ABOUT THIS TASK
From the first line of the records below through the line with "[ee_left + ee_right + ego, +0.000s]", output each line exactly; skip the pictures.

PROVIDED DATA
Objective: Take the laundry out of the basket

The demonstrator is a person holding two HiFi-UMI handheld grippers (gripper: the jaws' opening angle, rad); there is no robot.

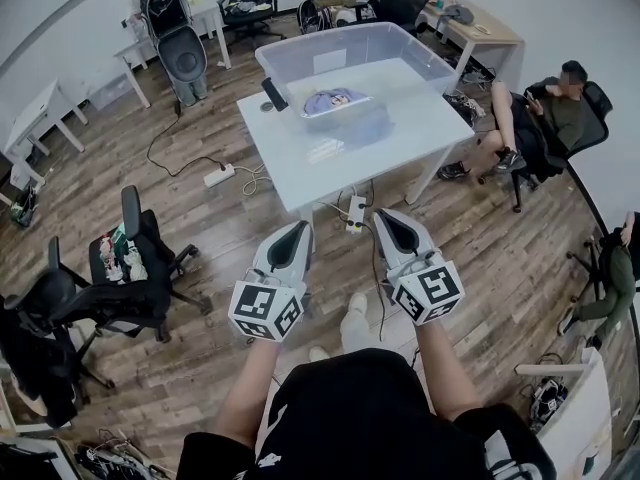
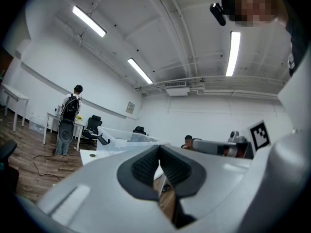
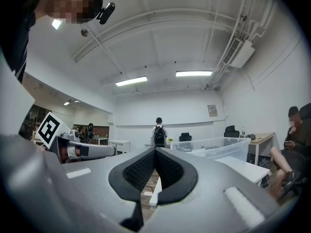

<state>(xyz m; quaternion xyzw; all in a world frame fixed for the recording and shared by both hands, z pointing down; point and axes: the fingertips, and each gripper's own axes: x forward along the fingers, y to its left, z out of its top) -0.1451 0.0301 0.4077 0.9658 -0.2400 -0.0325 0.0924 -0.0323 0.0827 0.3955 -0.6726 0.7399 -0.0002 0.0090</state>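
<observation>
A clear plastic basket (image 1: 300,46) stands on the white table (image 1: 400,143), and a lilac bundle of laundry (image 1: 335,101) lies inside it. I hold both grippers close to my body, well short of the table's near edge. The left gripper (image 1: 303,227) is shut with nothing in it, and the right gripper (image 1: 384,216) is shut and empty too. In the left gripper view the shut left gripper (image 2: 159,147) points toward the basket (image 2: 121,139). In the right gripper view the right gripper (image 3: 155,150) is shut, with the basket (image 3: 214,147) ahead to the right.
A dark phone-like object (image 1: 274,93) lies on the table beside the basket. Power strips lie on the floor (image 1: 218,176) and under the table (image 1: 354,214). Black office chairs (image 1: 130,258) stand at my left. A seated person (image 1: 555,108) is right of the table.
</observation>
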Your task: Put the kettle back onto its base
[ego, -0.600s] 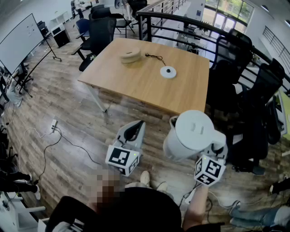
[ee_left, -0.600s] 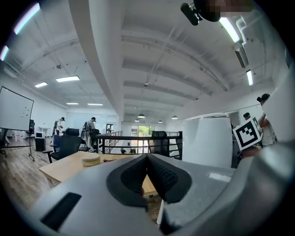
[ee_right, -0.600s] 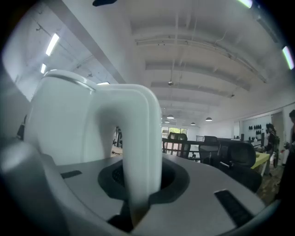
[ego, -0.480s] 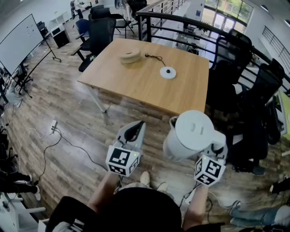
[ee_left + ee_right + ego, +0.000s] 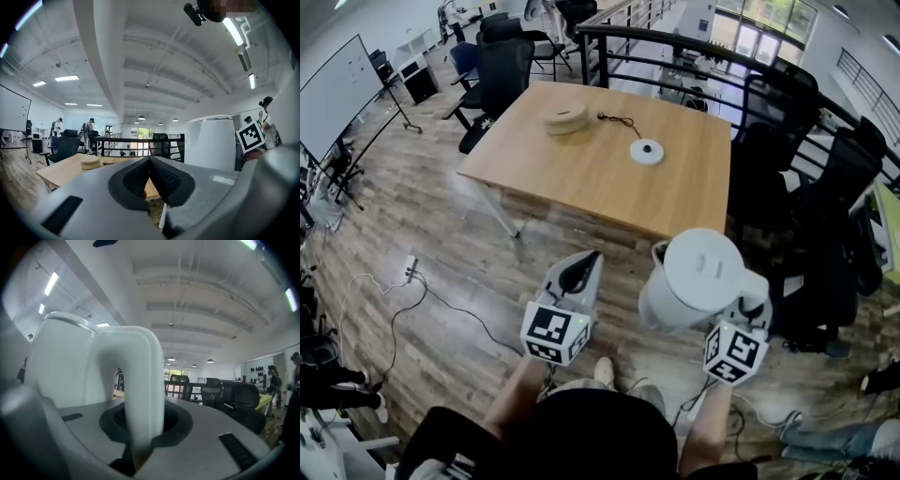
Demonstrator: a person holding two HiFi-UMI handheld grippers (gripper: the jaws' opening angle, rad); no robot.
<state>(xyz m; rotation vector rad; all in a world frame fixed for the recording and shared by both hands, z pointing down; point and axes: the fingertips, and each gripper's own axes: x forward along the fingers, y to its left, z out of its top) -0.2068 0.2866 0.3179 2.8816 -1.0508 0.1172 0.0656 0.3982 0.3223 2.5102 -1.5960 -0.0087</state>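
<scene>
My right gripper (image 5: 752,306) is shut on the handle (image 5: 140,380) of the white kettle (image 5: 698,277). It holds the kettle upright in the air over the floor, in front of the near edge of the wooden table (image 5: 581,178). The kettle's round white base (image 5: 647,151) lies on the far half of the table, well apart from the kettle. To the kettle's left my left gripper (image 5: 584,264) hovers shut with nothing in it. In the left gripper view its pads (image 5: 161,176) meet, and the kettle (image 5: 211,143) stands at the right.
A tan round object (image 5: 567,117) with a dark cable lies at the table's far left. Black office chairs (image 5: 792,178) crowd the table's right side and a black railing (image 5: 675,56) runs behind it. A power strip (image 5: 410,265) and its cable lie on the wooden floor at the left.
</scene>
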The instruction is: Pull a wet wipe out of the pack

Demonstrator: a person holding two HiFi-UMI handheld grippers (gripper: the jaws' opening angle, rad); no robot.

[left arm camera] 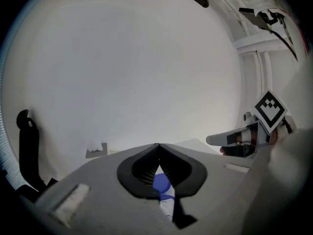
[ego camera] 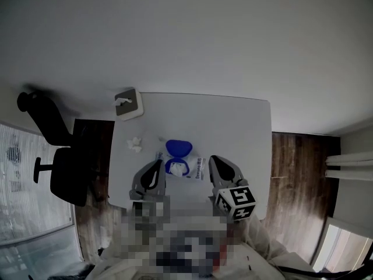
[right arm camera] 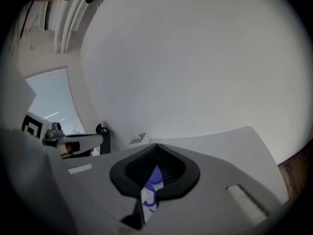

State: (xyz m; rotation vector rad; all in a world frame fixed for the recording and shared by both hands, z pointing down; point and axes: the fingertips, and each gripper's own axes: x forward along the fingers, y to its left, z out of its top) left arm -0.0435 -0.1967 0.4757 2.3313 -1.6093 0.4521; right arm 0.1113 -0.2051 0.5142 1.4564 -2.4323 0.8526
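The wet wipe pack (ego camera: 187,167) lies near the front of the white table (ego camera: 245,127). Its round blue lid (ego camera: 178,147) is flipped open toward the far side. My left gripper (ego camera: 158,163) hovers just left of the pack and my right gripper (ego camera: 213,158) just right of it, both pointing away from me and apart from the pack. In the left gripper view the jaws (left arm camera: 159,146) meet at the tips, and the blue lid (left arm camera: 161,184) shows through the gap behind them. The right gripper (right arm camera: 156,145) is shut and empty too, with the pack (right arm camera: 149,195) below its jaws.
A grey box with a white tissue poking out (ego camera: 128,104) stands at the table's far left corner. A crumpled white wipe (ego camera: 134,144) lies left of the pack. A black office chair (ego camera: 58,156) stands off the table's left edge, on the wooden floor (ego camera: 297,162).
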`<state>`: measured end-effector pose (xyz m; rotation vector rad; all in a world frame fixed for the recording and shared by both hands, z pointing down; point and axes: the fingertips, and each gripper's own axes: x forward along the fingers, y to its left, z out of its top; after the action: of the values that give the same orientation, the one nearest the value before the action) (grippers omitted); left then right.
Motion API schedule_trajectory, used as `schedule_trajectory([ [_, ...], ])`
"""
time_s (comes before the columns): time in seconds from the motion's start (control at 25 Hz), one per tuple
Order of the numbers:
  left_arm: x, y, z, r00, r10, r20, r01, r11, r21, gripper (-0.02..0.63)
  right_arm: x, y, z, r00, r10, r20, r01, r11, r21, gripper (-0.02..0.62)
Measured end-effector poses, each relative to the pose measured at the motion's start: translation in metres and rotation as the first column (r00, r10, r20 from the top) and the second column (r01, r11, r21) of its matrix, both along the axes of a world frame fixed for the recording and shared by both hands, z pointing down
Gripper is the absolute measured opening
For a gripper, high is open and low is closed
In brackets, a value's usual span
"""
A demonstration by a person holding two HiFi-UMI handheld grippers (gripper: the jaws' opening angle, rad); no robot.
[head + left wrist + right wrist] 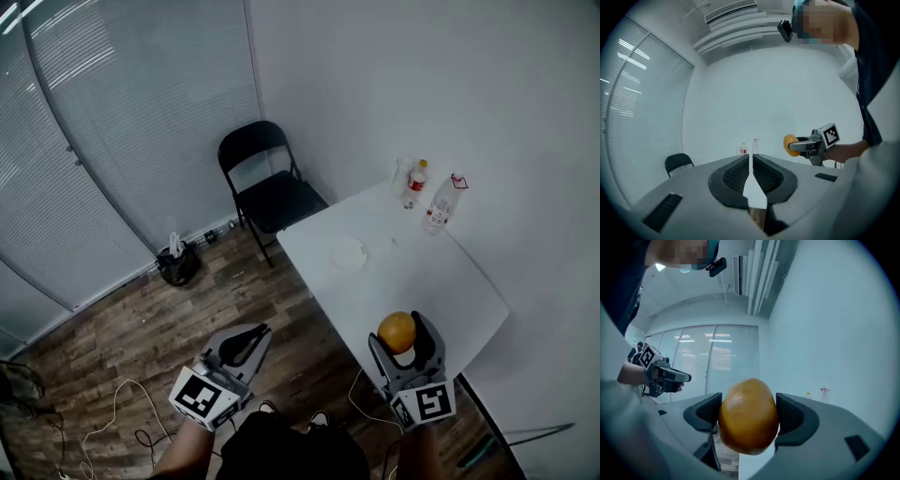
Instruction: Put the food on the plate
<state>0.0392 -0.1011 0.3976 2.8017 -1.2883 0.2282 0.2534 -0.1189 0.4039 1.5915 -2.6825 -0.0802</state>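
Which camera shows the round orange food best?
The right gripper view: the orange food fills the middle, clamped in the jaws of the right hand-held gripper. The head view shows it small, from above. The left gripper view shows it tiny and far off.

A plain office room: slatted blinds, black folding chair and white tabletop ahead of the jaws.

Even cool overhead light, soft shadows; gripper views fisheye w/ dark vignetted corners, edges blurred.
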Motion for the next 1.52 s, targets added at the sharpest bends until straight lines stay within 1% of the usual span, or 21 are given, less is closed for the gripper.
schedule_trajectory([
  [0.12,0.007,-0.021,0.005,0.999,0.034,-0.017,-0.034,0.999,0.013,0.043,0.005,-0.018,0.007,1.000,0.017,0.020,-0.017,1.000,-0.019,0.374],
  [0.28,0.010,-0.055,0.006,0.996,0.084,-0.036,-0.083,0.996,0.018,0.043,0.003,-0.041,0.008,0.999,0.051,-0.002,-0.051,0.998,-0.022,0.374],
  [0.36,0.009,-0.075,0.006,0.993,0.113,-0.027,-0.112,0.993,0.034,0.043,0.000,-0.056,0.006,0.997,0.080,-0.013,-0.080,0.997,-0.017,0.374],
  [0.48,0.003,-0.111,0.007,0.987,0.158,0.005,-0.158,0.986,0.051,0.043,-0.012,-0.083,0.003,0.991,0.130,-0.021,-0.130,0.991,-0.012,0.374],
  [0.56,-0.005,-0.138,0.002,0.981,0.195,0.007,-0.195,0.979,0.062,0.043,-0.025,-0.103,-0.001,0.987,0.158,-0.025,-0.158,0.987,-0.010,0.374],
  [0.76,-0.028,-0.198,-0.008,0.957,0.287,-0.031,-0.285,0.956,0.071,0.043,-0.058,-0.151,-0.014,0.973,0.226,-0.050,-0.226,0.974,-0.003,0.374],
  [1.0,-0.051,-0.256,-0.004,0.930,0.362,-0.065,-0.358,0.932,0.060,0.043,-0.083,-0.192,-0.014,0.951,0.295,-0.088,-0.297,0.955,-0.004,0.374],
  [1.12,-0.057,-0.273,0.004,0.920,0.387,-0.067,-0.383,0.922,0.059,0.043,-0.087,-0.209,-0.009,0.945,0.314,-0.094,-0.317,0.948,-0.020,0.374],
  [1.24,-0.060,-0.282,0.010,0.917,0.390,-0.085,-0.389,0.921,0.029,0.043,-0.087,-0.225,0.000,0.942,0.317,-0.115,-0.323,0.946,-0.041,0.374],
  [1.4,-0.060,-0.294,0.013,0.922,0.370,-0.111,-0.371,0.928,0.014,0.043,-0.082,-0.255,0.018,0.943,0.303,-0.135,-0.314,0.947,-0.069,0.374],
  [1.52,-0.058,-0.301,0.017,0.932,0.342,-0.120,-0.344,0.939,0.002,0.043,-0.076,-0.280,0.044,0.945,0.278,-0.171,-0.300,0.947,-0.117,0.374],
])
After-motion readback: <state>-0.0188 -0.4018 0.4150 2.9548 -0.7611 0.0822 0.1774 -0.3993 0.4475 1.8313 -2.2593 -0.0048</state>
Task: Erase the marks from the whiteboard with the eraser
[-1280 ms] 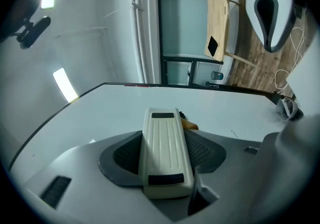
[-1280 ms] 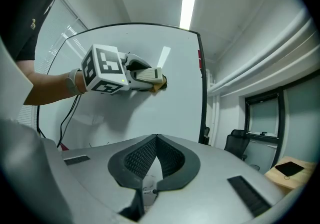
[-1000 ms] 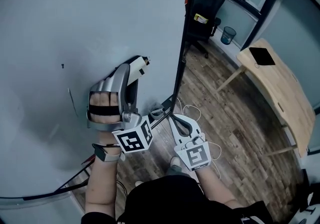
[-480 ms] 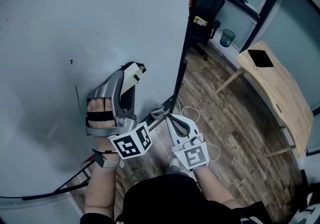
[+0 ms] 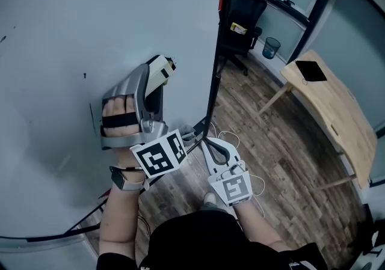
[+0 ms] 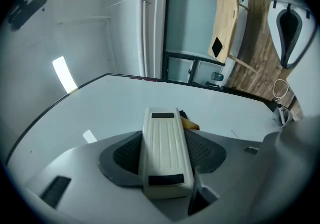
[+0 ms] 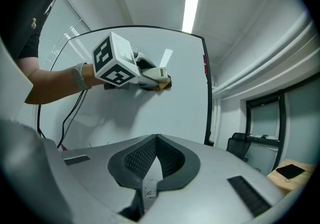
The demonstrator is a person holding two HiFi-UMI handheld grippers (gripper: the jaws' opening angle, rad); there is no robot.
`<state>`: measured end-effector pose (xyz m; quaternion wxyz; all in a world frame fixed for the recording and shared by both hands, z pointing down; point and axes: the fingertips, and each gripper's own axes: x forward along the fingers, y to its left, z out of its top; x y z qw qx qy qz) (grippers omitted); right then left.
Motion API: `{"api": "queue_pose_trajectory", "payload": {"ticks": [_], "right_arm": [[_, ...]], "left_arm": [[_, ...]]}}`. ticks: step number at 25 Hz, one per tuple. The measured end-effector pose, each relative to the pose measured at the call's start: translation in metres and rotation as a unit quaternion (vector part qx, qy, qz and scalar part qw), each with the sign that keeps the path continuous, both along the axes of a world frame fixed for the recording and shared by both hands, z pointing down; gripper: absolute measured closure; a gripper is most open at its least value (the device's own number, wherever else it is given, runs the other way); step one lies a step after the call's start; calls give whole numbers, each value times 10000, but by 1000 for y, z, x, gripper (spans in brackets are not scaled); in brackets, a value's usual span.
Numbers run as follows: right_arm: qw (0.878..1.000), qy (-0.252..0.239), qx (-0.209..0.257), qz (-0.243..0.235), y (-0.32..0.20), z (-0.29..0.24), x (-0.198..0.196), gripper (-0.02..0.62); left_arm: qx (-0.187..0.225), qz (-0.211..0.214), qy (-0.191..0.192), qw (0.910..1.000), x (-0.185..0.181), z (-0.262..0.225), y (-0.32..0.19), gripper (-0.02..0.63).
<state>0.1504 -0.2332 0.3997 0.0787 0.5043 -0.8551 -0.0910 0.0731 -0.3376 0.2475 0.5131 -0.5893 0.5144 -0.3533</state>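
The whiteboard [image 5: 72, 16] fills the left of the head view. My left gripper [image 5: 157, 76] is shut on a cream eraser [image 5: 159, 69], whose far end rests against the board near its right edge. The left gripper view has the eraser [image 6: 164, 150] lying lengthwise between the dark pads [image 6: 122, 154]. A small dark mark [image 5: 84, 75] and a thin stroke [image 5: 91, 115] sit left of the eraser. My right gripper [image 5: 207, 142] hangs shut and empty below the board's lower right corner. From the right gripper view I see the eraser [image 7: 156, 74] with its brown felt on the whiteboard [image 7: 165, 113].
The board's black frame edge [image 5: 215, 64] runs down beside the eraser. On the wooden floor to the right stand a black chair [image 5: 240, 16], a blue bin [image 5: 271, 46] and a wooden table [image 5: 337, 106] bearing a black slab [image 5: 311, 70]. White cables [image 5: 231, 136] lie near my right gripper.
My left gripper has slid the eraser a little left and then up along the board. The right gripper has stayed where it was, shut.
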Motion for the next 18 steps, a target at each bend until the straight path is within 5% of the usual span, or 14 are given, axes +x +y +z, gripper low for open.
{"api": "queue_pose_trajectory", "payload": {"ticks": [12,18], "right_arm": [[9997,-11,-160,-161,15,18,-2,569],[9989,73,-144,-441,24,22,-32,569]], "left_arm": [[-466,-115,48,9988,-28,97,25,341],[-372,-329,268,9984,-83,109,56,341]]}}
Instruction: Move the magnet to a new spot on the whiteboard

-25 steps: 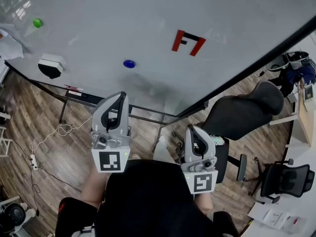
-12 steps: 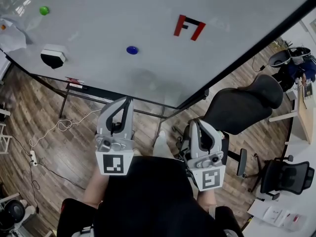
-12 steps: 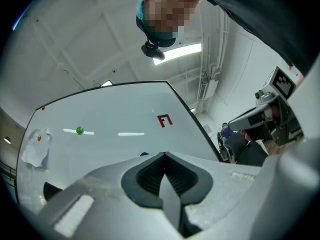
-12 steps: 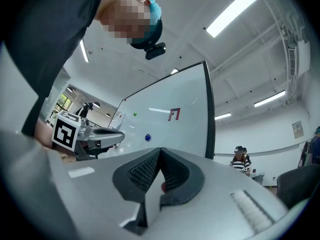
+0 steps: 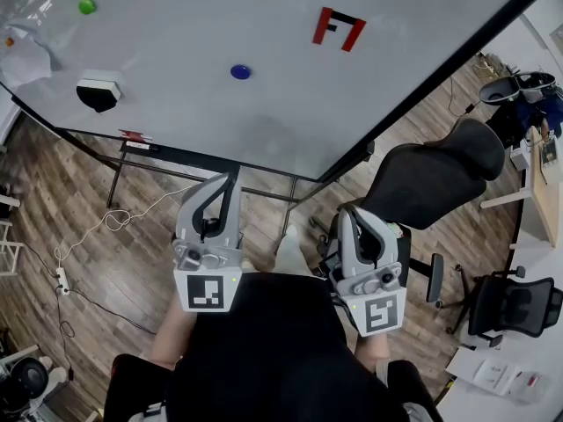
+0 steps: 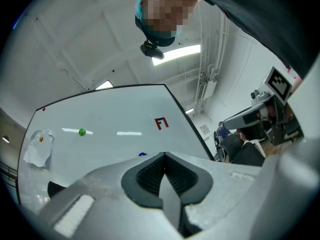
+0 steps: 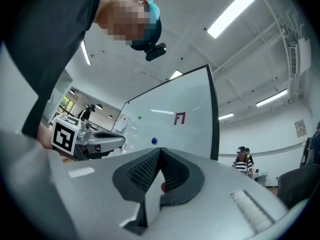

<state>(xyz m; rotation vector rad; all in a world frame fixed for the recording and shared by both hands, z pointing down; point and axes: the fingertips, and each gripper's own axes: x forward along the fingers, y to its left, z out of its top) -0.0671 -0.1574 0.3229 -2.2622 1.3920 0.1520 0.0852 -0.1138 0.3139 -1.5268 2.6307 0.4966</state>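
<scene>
**A:** Where's the magnet, and what are your tools doing?

**B:** The blue magnet (image 5: 240,72) sits about mid-whiteboard (image 5: 264,121), left of the red and black F mark (image 5: 339,28) and well apart from both tools. My left tool (image 5: 227,183) and right tool (image 5: 349,213) are each pressed together on nothing, held low in front of me.

**A:** What could go wrong?

**B:** If I reach the board with a tool closed like this, I'd judge it would shove the magnet sideways or knock it off instead of pinching it. A shallow pinch on that small rounded button could also slip when I pull against its hold. There's a green magnet (image 5: 86,6) far left too, and the task doesn't say which one, so I could grab the wrong one. The white cable (image 5: 106,229) on the floor near the board's stand could catch a foot as I step in.

**A:** Do the views differ?

**B:** Only the head view shows the cable, the eraser (image 5: 98,93) stuck to the board and the office chair (image 5: 431,183). In the left gripper view the blue magnet barely peeks over the jaws, but a crumpled white sheet (image 6: 37,148) at the board's left edge is clear. The right gripper view shows the magnet whole, plus a person in a striped top (image 7: 243,160) far right.
</scene>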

SOLUTION FOR THIS EXERCISE
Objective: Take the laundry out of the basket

The demonstrator is a person holding two HiFi-UMI handheld grippers (gripper: the jaws' opening angle, rad); there is no robot.


<state>(xyz m; quaternion xyzw; all in a world frame fixed for the recording and shared by both hands, z pointing down; point and axes: the fingertips, and each gripper's own axes: x forward along the fingers, y to its left, z out of its top) -0.1451 0.0301 0.4077 0.9658 -0.2400 -0.0325 0.0924 -0.0323 0.0827 0.3955 -0.6726 0.7399 -0.0002 0.0090</state>
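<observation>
A clear plastic basket (image 1: 300,46) stands on the white table (image 1: 400,143), and a lilac bundle of laundry (image 1: 335,101) lies inside it. I hold both grippers close to my body, well short of the table's near edge. The left gripper (image 1: 303,227) is shut with nothing in it, and the right gripper (image 1: 384,216) is shut and empty too. In the left gripper view the shut left gripper (image 2: 159,147) points toward the basket (image 2: 121,139). In the right gripper view the right gripper (image 3: 155,150) is shut, with the basket (image 3: 214,147) ahead to the right.
A dark phone-like object (image 1: 274,93) lies on the table beside the basket. Power strips lie on the floor (image 1: 218,176) and under the table (image 1: 354,214). Black office chairs (image 1: 130,258) stand at my left. A seated person (image 1: 555,108) is right of the table.
</observation>
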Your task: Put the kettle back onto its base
[ego, -0.600s] 
[ee_left, -0.600s] 
[ee_right, -0.600s] 
[ego, -0.480s] 
[ee_left + ee_right + ego, +0.000s] 

The exercise concludes with that.